Pour cela, deux solutions : Le taux d’échange sur le terrain, donc un cycle reconnaissance, tirs d’artillerie d’élimination des soldats adverses apparemment sans fin. Ou, seconde solution : Les frappes dans la profondeur pour déstructurer le dispositif adverse.

Durant la seconde guerre mondiale ou les conflits Israélo-arabes que nous pouvons prendre comme référence, c’était là, la mission de l’aviation. On se souvient des assauts ravageurs des Israéliens ou des Allemands sur les aéroports adverses pour acquérir la supériorité aérienne avant de se consacrer soit à l’appui feu des troupes au sol où à la destruction des moyens d’appuis.
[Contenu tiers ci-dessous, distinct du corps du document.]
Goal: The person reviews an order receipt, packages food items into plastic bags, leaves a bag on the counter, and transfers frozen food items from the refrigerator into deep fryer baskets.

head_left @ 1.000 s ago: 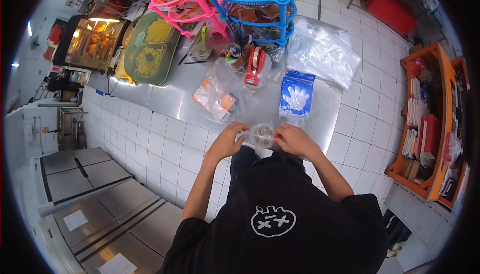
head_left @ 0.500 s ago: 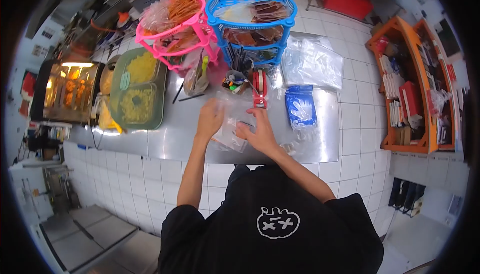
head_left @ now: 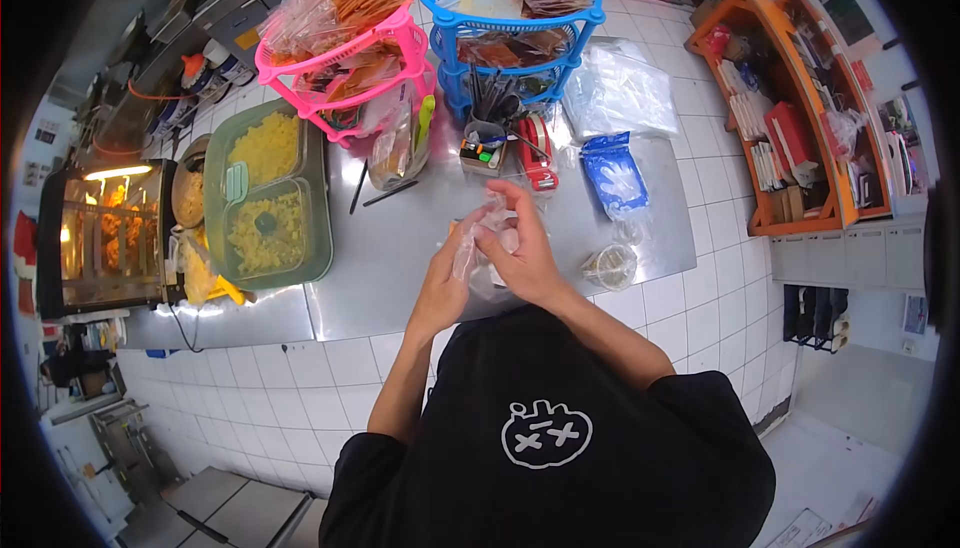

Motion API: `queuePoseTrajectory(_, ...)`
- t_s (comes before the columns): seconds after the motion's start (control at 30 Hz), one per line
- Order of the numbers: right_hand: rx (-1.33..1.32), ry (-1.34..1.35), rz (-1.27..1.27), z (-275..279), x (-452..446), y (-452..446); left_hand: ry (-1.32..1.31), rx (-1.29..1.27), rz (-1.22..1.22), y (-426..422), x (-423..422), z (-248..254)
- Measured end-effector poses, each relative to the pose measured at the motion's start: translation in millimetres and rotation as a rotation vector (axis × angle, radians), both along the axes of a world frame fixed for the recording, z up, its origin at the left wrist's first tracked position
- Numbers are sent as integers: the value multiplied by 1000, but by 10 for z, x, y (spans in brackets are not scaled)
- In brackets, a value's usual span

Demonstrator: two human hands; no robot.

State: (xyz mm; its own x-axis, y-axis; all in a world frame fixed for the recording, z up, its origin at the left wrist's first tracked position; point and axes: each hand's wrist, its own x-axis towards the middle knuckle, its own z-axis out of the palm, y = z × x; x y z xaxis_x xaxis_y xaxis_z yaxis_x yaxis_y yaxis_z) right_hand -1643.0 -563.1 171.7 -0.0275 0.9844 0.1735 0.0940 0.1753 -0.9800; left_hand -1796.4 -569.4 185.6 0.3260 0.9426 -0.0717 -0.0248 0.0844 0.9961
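Note:
A thin clear plastic bag (head_left: 487,283) is bunched between my two hands, above the front part of the steel table (head_left: 375,283). My left hand (head_left: 445,283) has its fingers closed on the bag's left side. From the other side my right hand (head_left: 525,260) grips the same bag, thumb and fingers curled inward. Whether anything lies inside the bag I cannot make out. Just beyond my right hand is a red tape dispenser (head_left: 537,156), beside a small box of pens and markers (head_left: 483,156).
Pink (head_left: 345,78) and blue (head_left: 510,23) tiered baskets with packets stand at the back. On the left are a green-lidded food container (head_left: 325,218) and a lit display warmer (head_left: 110,233). To the right lie a blue glove packet (head_left: 615,183), plastic bags (head_left: 620,93) and a clear round container (head_left: 610,266).
My hands have come together and moved nearer to my body, gathering up the plastic that lay spread on the table. The camera view has shifted and turned slightly.

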Motion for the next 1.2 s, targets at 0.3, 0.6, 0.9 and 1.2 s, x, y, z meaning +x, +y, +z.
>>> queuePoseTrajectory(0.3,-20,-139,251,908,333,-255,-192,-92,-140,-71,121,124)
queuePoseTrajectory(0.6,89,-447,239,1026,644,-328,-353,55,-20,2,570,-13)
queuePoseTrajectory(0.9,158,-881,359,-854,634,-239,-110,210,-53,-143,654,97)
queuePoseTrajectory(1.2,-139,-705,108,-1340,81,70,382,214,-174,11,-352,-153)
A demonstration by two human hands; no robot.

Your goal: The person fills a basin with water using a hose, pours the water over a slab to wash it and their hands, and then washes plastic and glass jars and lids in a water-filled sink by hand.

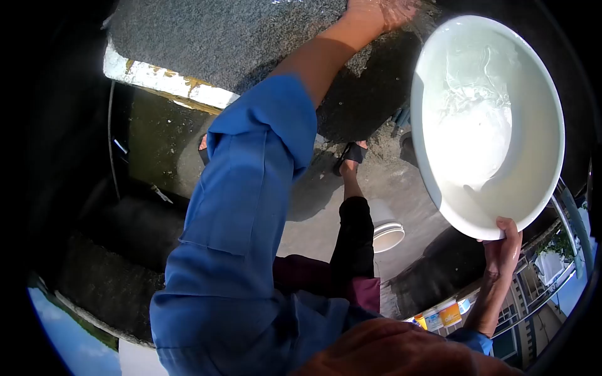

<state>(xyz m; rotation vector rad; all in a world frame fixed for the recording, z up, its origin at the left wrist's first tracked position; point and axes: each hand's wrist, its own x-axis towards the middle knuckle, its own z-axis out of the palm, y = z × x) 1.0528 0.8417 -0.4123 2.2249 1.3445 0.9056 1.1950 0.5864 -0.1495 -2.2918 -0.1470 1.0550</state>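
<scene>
My right hand [503,250] grips the rim of a large white oval basin [539,150], thumb over the edge. The basin is tilted with its inside towards me, and clear water shows in it. My left hand [381,11], at the end of a blue rolled-up sleeve, reaches to the top of the view, at the right end of a wet, grey, rough-textured surface [194,44]. Water splashes around its fingers, which are blurred and partly cut off by the frame. The grey surface lies over a ledge with a chipped white edge [150,75].
A white bucket [389,235] stands on the concrete floor [313,232] near my sandalled foot [353,153]. Left of it, below the ledge, is dark wet ground [157,138]. Colourful containers [448,314] line a low wall at the lower right.
</scene>
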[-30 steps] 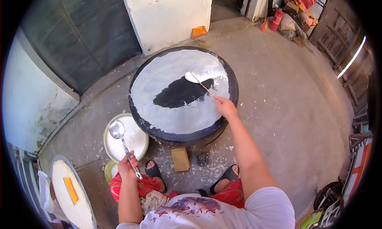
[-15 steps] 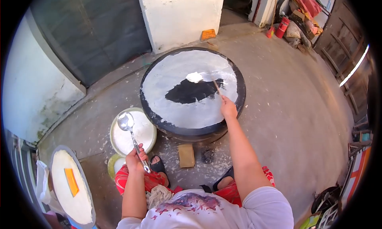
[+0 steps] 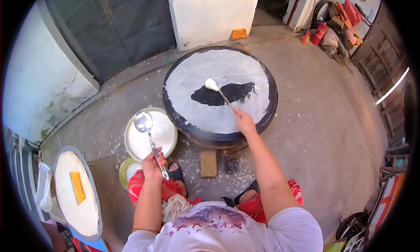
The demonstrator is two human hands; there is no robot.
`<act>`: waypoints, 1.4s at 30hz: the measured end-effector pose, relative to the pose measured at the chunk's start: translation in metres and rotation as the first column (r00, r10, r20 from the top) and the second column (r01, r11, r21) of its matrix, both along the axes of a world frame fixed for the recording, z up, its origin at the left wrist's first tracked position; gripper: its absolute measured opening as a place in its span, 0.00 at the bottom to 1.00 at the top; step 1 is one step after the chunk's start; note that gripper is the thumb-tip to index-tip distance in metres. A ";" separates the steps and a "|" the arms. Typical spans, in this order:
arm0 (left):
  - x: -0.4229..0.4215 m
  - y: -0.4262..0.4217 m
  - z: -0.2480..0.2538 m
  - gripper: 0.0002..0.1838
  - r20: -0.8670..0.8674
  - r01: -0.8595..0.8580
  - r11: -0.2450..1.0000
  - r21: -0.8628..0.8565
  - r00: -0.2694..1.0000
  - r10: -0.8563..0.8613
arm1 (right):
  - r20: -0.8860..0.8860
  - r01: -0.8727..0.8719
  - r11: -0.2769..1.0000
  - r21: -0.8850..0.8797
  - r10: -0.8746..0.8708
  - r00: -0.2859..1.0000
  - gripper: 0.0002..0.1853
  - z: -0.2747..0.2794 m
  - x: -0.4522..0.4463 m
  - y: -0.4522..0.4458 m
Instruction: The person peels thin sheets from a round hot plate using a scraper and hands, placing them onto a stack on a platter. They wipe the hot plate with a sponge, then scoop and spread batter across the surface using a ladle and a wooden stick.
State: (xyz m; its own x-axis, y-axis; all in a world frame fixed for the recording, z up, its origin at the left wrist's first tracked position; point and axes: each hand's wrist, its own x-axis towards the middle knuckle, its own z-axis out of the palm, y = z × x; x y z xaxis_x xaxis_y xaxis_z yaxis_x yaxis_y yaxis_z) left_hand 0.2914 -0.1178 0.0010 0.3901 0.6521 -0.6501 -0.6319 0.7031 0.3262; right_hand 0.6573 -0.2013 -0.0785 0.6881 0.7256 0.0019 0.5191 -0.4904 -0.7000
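My left hand (image 3: 154, 163) is closed around the handle of a large metal ladle (image 3: 143, 121), whose bowl hangs over a round tub (image 3: 174, 143) of white batter. My right hand (image 3: 245, 121) grips a thin wooden stick (image 3: 226, 99). At the stick's far end is a white lump of batter (image 3: 211, 84); whether a blade lies under it is hidden. The stick reaches over a large round black griddle (image 3: 197, 133). A thin white layer (image 3: 214, 118) covers most of its top, with an irregular dark bare patch (image 3: 218, 96) in the middle.
At the left stands an oval tray (image 3: 99, 199) bearing a white sheet and an orange scraper (image 3: 78, 187). A small yellowish container (image 3: 124, 173) sits by my left leg. A brick (image 3: 208, 163) lies before the griddle. Bags and a red cylinder (image 3: 320, 33) stand far right.
My right hand has moved left and a little toward me, and the stick now slants left with its end at the lump. The lump looks smaller. The whole view has shifted slightly.
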 end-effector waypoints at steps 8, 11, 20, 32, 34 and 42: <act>-0.001 -0.003 0.001 0.15 0.007 -0.001 1.000 0.011 1.000 0.001 | -0.053 0.194 0.974 -0.113 -0.201 0.978 0.15 0.037 -0.001 -0.013; -0.002 -0.001 0.000 0.15 -0.017 0.009 1.000 0.026 1.000 -0.009 | -0.034 -0.112 0.991 0.077 0.115 0.993 0.15 -0.007 -0.004 0.005; -0.008 -0.001 0.000 0.15 0.012 0.013 1.000 0.024 1.000 -0.013 | 0.371 0.015 0.988 -0.151 0.042 0.928 0.17 0.092 -0.039 -0.038; -0.009 -0.002 0.006 0.15 0.011 0.031 0.999 0.009 0.999 -0.031 | 0.645 0.059 0.989 -0.138 0.044 0.763 0.22 0.033 -0.090 -0.028; -0.009 -0.003 0.005 0.16 0.008 0.032 0.999 0.008 0.999 -0.032 | 0.604 0.125 0.981 -0.146 -0.012 0.797 0.23 0.041 -0.089 -0.033; -0.007 0.000 0.005 0.15 0.019 0.060 0.998 0.022 0.998 -0.060 | 0.640 0.080 0.982 -0.170 0.049 0.767 0.23 0.023 -0.075 -0.045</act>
State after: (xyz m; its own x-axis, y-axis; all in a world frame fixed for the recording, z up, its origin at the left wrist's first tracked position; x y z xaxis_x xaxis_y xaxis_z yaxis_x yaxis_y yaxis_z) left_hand 0.2849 -0.1181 0.0062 0.4416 0.6407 -0.6281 -0.5954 0.7329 0.3291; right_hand 0.5828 -0.2464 -0.0550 0.5846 0.7464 0.3180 0.8046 -0.5837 -0.1091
Rappelez-vous l’immense campagne aérienne autour d’Overlord pour détruire, gare, trains, canons, dépôts de tous types. Malgré cela il fallut plus de deux mois et une énorme supériorité numérique pour venir à bout de l’armée allemande.
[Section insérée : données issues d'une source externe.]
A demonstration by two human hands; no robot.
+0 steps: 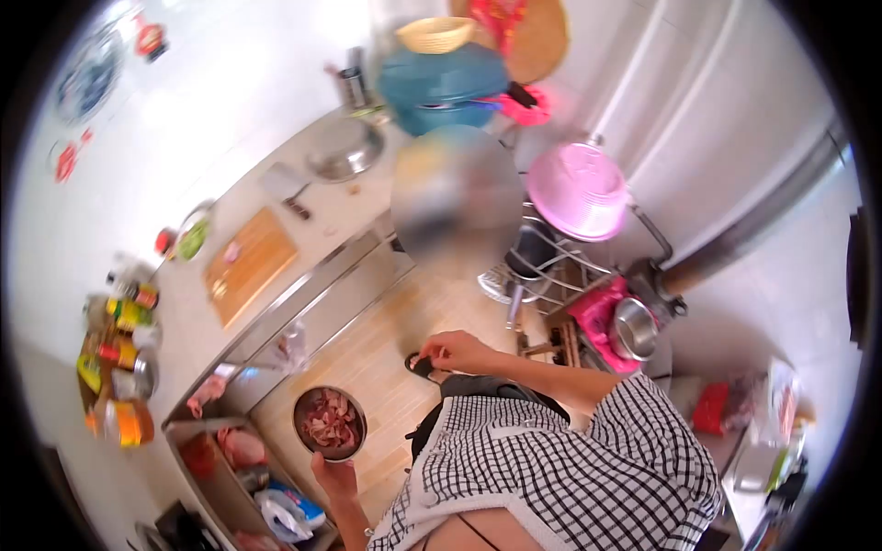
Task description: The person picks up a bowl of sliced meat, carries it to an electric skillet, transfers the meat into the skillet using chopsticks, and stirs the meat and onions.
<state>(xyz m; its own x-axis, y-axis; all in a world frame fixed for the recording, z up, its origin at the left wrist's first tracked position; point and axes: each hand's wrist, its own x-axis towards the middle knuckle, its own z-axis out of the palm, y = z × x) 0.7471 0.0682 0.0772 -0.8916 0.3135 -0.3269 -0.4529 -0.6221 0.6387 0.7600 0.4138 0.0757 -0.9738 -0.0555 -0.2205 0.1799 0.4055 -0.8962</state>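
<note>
My left hand (335, 476) grips the near rim of a round metal bowl (362, 444), holding it level to the left of my body, above the floor. Pieces of raw-looking sliced meat (329, 424) lie in the bowl. In front of my waist, my right hand (447, 352) has its fingers curled in, and nothing shows in it. A dark sandal (421, 365) on a foot shows just below that hand.
A wooden cutting board (248, 266), a cleaver (294, 200) and a metal pan (345, 151) lie on the left counter. Bottles (129, 312) stand farther left. An open drawer (197, 496) juts out near the bowl. At right stands a rack with a pink basket (577, 190).
</note>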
Aujourd’hui, la défense aérienne rend de telles opérations difficiles. Si l’arrière immédiat peut-être ciblé grâce aux bombes planantes, la profondeur stratégique pose un autre problème.
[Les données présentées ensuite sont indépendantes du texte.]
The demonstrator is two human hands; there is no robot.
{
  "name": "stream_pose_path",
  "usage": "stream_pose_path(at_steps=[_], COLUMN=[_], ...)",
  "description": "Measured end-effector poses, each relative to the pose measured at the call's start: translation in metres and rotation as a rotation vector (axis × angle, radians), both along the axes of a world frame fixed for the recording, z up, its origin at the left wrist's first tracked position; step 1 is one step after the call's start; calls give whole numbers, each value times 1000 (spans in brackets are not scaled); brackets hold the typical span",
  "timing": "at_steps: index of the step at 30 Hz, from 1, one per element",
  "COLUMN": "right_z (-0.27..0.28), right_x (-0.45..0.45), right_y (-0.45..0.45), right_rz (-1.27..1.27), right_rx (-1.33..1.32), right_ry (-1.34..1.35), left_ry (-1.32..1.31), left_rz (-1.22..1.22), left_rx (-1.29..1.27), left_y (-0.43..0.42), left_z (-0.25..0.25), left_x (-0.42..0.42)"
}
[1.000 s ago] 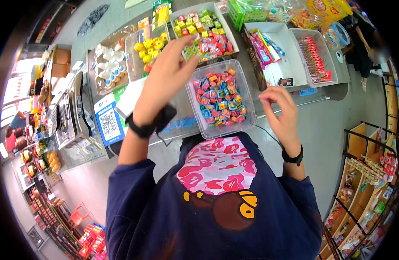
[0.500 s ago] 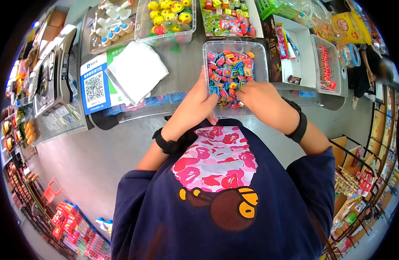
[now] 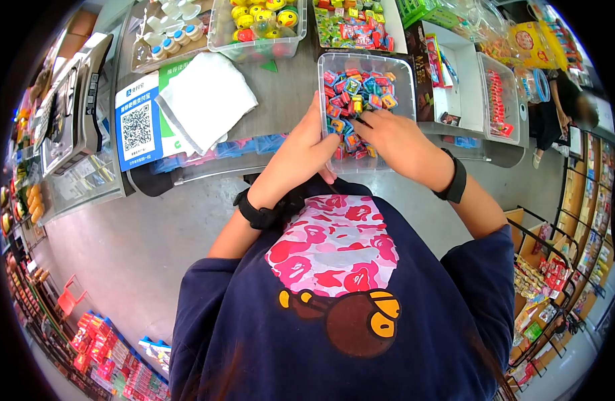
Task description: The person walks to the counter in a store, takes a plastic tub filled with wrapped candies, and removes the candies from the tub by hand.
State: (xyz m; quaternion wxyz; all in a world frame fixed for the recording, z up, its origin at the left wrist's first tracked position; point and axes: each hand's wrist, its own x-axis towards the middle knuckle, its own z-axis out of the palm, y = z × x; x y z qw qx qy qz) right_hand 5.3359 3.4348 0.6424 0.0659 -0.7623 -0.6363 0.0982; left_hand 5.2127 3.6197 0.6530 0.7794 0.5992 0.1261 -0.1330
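Observation:
A clear plastic tub (image 3: 402,75) of small wrapped candies (image 3: 353,90) stands at the counter's front edge. My left hand (image 3: 306,148) grips the tub's left side, its thumb on the near left part and its fingers partly hidden behind the wall. My right hand (image 3: 400,142) reaches into the tub from the right, its fingertips bent down among the candies. Whether those fingertips hold a candy is hidden.
White cloth (image 3: 206,101) lies over a QR code sign (image 3: 138,127) on the left. Behind are a tub of yellow balls (image 3: 261,48) and a box of candies (image 3: 356,48). On the right stand a white box (image 3: 462,100) and a tub of red sweets (image 3: 513,134). A person (image 3: 555,110) stands at far right.
Both hands came down from above and beside the tub; the left took hold of its side and the right went in among the candies. Since the middle frame, the candies have shifted.

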Motion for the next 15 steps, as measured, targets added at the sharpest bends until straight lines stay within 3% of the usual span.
stream_pose_path(at_steps=[5, 7, 15], right_z=[-5, 4, 7], right_x=[18, 26, 42], right_y=[13, 22, 39], right_rz=[22, 51, 102], right_rx=[-183, -376, -715], right_ry=[225, 398, 558], left_ry=[-30, -32, -21], left_rz=[25, 35, 27], left_rx=[-14, -16, -24], left_y=[-1, -1, 0], left_z=[-1, -1, 4], left_x=[1, 1, 3])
Les missiles, bien développés depuis la seconde guerre mondiale constituent une réponse partielle, mais ils sont, par nature peu nombreux et le poids d’explosif emporté reste limité par rapport aux avions (Quelques centaines de kilos, un rafale peut emporter dix tonnes). L’action sur l’arrière se limite donc à des cibles de grande importance : Trains, radars, quartiers généraux, gros dépôts. History Legend pointe régulièrement le gaspillage de moyens représenté par l’usage des roquettes Himars par les Ukrainiens pour détruire de simples obusiers. On peut argumenter sur ce jugement de valeur, tout dépend de l’abondance des stocks des deux camps, mais le raisonnement est là : Les armes à longue portée coûtent cher !

Conclusion militaire :

Nous analysons le conflit sous l’angle de reprises de territoires, car c’était une manière pertinente d’analyser les opérations jusqu’aux guerres des années 1970. Et aussi, car c’est l’objectif stratégique des Ukrainiens. Mais nous devons admettre la relativité de cet angle d’analyse et sa probable obsolescence dans les conflits modernes

Depuis, il semble que la priorité soit passée à la destruction des forces adverses et nous avons manqué le coche. Les guerres du Golfe, menées avec une immense supériorité contre une armée irakienne affaiblie nous ont empêchés de réaliser cette évolution. L’anéantissement des forces de combats irakiennes fut obtenue par l’aviation et donc la phase d’attrition est demeurée invisible pour le grand public.

Aujourd’hui, les deux armées alignent dans la zone d’opération (Je ne parle pas de leur potentiel mobilisable bien plus important coté russe) entre 500 000 et un million d’hommes (Je prends délibérément une fourchette large). Chacun des protagonistes parvient encore à protéger pour l’essentiel son espace aérien grâce à la défense AA.

Dès lors, on assiste contraint et forcé à une bataille d’attrition jusqu’à ce que l’un des deux rompe. Localement, car il aura été impossible d’amener des réserves où à une plus grande échelle.

Conclusion sur les informations fournies par les médias : Alors, d’un point de vue journalistique s’agit-il d’une erreur ou d’une désinformation délibérée. Difficile de répondre. La plupart des journalistes semblent manifester un niveau assez bas d’appétence pour les détails des armements. Analyser en détail l’histoire militaire des cinquante dernières années les tentes sûrement moins qu’une série de plaisanteries avec leurs collègues. Ils disposent du pouvoir de vie ou de mort médiatique par le choix des invités qui n’est en France plus corrigée par l’ARCOM[1]. Ils peuvent ainsi créer leur propre réalité : Celle conforme à leur vision du monde et leur idéologie.

Quant aux experts militaires ? Eux le savent sûrement, ne peuvent-ils seulement l’évoquer, ou ne veulent-ils pas en parler ? Dans un monde où un Tytelman peut être considéré comme un expert, car un Pujadas l’atteste, tout est possible

Le grand problème est que cette incapacité à analyser le conflit en cours nous condamne aux mauvais choix : Ceux que les peuples paient longtemps[2] !

[1] Cf ma pétition que j‘incite chacun à aller signer ici.

[2] Nos journalistes, il est vrai, s’imaginent sûrement qu’ils seront exemptés de la facture.